"Who cares?" said Miss Gale, turning her head sharply on him in the way Ihave tried to describe.
"I care," said Vizard. "I find wrath interfere with my digestion. Please go on, and tell us what your mother says. She has more common sense than somebody else I won't name--politeness forbids.""Well, who doubts that?" said the lady, with frank good humor. "Of course she has more sense than any of us. Well, my mother says--oh, Miss Vizard!""No, she doesn't now. She never heard the name of Vizard."Miss Gale was in no humor for feeble jokes. She turned half angrily away from him to Zoe. "She says I have been well educated, and know languages;and we are both under a cloud, and I had better give up all thought of medicine, and take to teaching.""Well, Miss Gale," said Zoe, "if you ask _me,_ I must say I think it is good advice. With all your gifts, how can you fight the world? We are all interested in you here; and it is a curious thing, but do you know we agreed the other day you would have to give up medicine, and fall into some occupation in which there are many ladies already to keep you in countenance. Teaching was mentioned, I think; was it not, Harrington?"Rhoda Gale sighed deeply.
"I am not surprised," said she. "Most women of the world think with you.
But oh, Miss Vizard, please take into account all that I have done and suffered for medicine! Is all that to go for _nothing?_ Think what a bitter thing it must be to do, and then to undo; to labor and study, and then knock it all down--to cut a slice out of one's life, out of the very heart of it--and throw it clean away. I know it is hard for you to enter into the feelings of any one who loves science, and is told to desert it.
But suppose you had loved a _man_ you were proud of--loved him for five years--and then they came to you and said, 'There are difficulties in the way; he is as worthy as ever, and he will never desert _you;_ but you must give _him_ up, and try and get a taste for human rubbish: it will only be five years of wasted life, wasted youth, wasted seed-time, wasted affection, and then a long vegetable life of unavailing regrets.' I love science as other women love men. If I am to give up science, why not die?
Then I shall not feel my loss; and I know how to die without pain. Oh, the world is cruel! Ah! I am too unfortunate! Everybody else is rewarded for patience, prudence, temperance, industry, and a life with high and almost holy aims; but I am punished, afflicted, crushed under the injustice of the day. Do not make me a nurse-maid. I _won't_ be a governess; and I must not die, because that would grieve my mother. Have pity on me! have pity!"She trembled all over, and stretched out her hands to Zoe with truly touching supplication.

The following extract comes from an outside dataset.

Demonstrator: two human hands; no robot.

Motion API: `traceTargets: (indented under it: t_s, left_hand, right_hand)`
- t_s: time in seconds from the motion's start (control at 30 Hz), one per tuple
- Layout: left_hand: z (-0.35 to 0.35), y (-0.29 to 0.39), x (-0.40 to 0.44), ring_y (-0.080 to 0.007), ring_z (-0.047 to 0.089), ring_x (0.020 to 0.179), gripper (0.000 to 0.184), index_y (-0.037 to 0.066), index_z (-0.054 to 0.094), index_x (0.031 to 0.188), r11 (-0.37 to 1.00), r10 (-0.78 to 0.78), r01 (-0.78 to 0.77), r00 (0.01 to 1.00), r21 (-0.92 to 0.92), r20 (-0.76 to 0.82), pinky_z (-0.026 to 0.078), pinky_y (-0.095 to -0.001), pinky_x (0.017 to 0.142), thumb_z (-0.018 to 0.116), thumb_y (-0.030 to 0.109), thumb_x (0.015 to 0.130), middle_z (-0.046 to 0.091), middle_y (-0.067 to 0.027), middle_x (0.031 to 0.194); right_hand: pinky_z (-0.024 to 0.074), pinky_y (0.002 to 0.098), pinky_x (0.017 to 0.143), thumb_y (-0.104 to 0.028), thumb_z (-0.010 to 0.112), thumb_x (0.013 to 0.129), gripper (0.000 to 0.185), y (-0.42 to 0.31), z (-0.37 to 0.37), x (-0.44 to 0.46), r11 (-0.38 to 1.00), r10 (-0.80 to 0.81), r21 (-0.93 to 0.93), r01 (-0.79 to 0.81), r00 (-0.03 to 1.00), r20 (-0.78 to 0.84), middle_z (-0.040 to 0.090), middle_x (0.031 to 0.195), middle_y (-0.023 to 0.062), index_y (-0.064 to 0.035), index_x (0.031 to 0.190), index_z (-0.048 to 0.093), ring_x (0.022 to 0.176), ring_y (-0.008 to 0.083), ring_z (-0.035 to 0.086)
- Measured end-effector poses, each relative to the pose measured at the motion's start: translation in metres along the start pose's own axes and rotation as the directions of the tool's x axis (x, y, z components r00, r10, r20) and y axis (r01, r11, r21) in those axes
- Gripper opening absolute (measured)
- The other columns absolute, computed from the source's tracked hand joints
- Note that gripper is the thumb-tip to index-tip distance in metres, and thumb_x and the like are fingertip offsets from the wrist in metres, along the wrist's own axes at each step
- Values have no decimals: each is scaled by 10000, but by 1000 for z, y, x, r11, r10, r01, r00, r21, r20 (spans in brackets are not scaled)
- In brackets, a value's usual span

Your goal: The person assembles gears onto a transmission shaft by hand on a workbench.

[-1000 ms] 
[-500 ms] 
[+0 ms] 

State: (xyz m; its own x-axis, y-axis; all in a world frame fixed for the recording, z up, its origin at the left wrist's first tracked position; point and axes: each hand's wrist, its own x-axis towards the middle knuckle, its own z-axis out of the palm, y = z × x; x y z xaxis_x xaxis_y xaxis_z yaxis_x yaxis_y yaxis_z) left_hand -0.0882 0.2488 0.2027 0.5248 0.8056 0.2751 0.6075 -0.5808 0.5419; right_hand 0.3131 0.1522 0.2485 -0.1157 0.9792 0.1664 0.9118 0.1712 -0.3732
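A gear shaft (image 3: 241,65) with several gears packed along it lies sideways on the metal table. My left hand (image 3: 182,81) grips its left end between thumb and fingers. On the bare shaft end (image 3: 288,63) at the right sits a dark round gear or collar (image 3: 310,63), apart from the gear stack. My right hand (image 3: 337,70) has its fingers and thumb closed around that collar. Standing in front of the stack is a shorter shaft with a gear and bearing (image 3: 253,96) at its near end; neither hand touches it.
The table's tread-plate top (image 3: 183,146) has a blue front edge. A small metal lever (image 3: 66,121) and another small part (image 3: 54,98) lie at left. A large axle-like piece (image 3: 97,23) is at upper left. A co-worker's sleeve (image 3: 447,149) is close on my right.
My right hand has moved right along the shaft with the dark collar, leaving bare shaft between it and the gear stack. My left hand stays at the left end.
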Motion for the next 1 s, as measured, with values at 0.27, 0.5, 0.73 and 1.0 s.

Zoe forgot her part, or lost the power to play it well. She turned her head away and would not assent; but two large tears rolled out of her beautiful eyes. Miss Gale, who had risen in the ardor of her appeal, saw that, and it set her off. She leaned her brow against the mantel-piece, not like a woman, but a brave boy, that does not want to be seen crying, and she faltered out, "In France I am a learned physician; and here to be a house-maid! For I won't live on borrowed money. I am very unfortunate."Severne, who had lost patience, came swiftly in, and found them in this position, and Vizard walking impatiently about the room in a state of emotion which he was pleased to call anger.
Zoe, in a tearful voice, said, "I am unable to advise you. It is very hard that any one so deserving should be degraded."Vizard burst out, "It is harder the world should be so full of conventional sneaks; and that I was near making one of them. The last thing we ever think of, in this paltry world, is justice, and it ought to be the first. Well, for once I've got the power to be just, and just I'll be, by God! Come, leave off sniveling, you two, and take a lesson in justice--from a beginner: converts are always the hottest, you know. Miss Gale, you shall not be driven out of science, and your life and labor wasted. You shall doctor Barfordshire, and teach it English, too, if any woman can. This is the programme. I farm two hundred acres--_vicariously,_ of course. Nobody in England has brains to do anything _himself._ That weakness is confined to your late father's country, and they suffer for it by outfighting, outlying, outmaneuvering, outbullying, and outwitting us whenever we encounter them. Well, the farmhouse is large. The bailiff has no children. There is a wing furnished, and not occupied. You shall live there, with the right of cutting vegetables, roasting chickens, sucking eggs, and riding a couple of horses off their legs.""But what am I to do for all that?"
"Oh, only the work of two men. You must keep my house in perfect health.